►

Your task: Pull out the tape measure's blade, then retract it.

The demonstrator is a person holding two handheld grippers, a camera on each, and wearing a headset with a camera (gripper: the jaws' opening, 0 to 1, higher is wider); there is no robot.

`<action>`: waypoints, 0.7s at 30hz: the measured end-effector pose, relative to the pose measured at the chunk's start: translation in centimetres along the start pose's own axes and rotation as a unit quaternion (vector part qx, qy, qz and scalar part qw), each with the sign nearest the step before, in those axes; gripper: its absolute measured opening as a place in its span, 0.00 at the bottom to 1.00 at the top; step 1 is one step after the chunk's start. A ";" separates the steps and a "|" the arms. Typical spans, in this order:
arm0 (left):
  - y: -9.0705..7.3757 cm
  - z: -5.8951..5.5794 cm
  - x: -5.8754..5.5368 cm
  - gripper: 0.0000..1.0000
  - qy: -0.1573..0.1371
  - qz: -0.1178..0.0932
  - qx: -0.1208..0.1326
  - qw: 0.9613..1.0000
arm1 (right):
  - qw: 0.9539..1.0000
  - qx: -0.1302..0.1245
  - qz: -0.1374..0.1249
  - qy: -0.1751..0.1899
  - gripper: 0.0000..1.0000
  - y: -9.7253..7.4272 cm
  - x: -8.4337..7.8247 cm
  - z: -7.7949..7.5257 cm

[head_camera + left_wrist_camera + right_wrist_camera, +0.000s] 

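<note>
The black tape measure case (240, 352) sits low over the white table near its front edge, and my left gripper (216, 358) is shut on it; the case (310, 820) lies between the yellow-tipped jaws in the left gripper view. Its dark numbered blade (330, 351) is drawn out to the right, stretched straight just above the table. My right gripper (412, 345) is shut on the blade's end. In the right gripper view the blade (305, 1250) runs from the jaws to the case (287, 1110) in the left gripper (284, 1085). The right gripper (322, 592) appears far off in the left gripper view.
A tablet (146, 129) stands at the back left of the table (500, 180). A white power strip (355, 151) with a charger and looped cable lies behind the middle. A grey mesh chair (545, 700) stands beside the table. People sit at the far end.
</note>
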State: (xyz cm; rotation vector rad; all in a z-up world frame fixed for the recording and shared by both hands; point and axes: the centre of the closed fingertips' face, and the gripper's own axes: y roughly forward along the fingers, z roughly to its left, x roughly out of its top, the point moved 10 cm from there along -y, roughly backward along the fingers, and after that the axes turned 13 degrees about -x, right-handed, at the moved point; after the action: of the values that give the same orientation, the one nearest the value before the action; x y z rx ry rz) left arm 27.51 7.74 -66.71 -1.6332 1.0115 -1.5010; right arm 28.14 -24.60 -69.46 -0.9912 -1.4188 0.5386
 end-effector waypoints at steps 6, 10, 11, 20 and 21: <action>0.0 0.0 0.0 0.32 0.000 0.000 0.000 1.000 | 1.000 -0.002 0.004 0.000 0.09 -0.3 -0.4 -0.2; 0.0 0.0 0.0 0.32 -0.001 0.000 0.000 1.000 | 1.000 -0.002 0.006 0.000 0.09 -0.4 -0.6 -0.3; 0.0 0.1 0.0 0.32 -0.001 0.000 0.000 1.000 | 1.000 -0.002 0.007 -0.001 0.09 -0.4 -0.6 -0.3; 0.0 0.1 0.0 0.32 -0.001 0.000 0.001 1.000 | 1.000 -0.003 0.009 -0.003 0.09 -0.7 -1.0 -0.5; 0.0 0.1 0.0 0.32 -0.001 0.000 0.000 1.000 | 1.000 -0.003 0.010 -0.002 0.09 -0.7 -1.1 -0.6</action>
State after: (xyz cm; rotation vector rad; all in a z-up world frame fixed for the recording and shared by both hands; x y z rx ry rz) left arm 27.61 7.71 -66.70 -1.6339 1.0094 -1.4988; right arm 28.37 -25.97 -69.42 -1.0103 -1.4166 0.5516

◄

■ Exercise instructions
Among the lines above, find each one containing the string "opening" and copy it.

■ Answer to the problem
The demonstrator is a person holding two handheld grippers, a camera on each, and wearing a headset with a camera (gripper: the jaws' opening, 0 to 1, higher is wider); there is no robot.
`<action>`: waypoints, 0.7s at 30hz: the measured end-effector pose, relative to the pose measured at the chunk's start: translation in centimetres along the start pose's own axes and rotation as a unit quaternion (vector part qx, qy, qz and scalar part qw), each with the sign nearest the step before, in those axes; gripper: its absolute measured opening as a place in its span, 0.00 at the bottom to 1.00 at the top; step 1 is one step after the chunk's start. A ";" separates the steps and a "|" the arms. Typical spans, in this order:

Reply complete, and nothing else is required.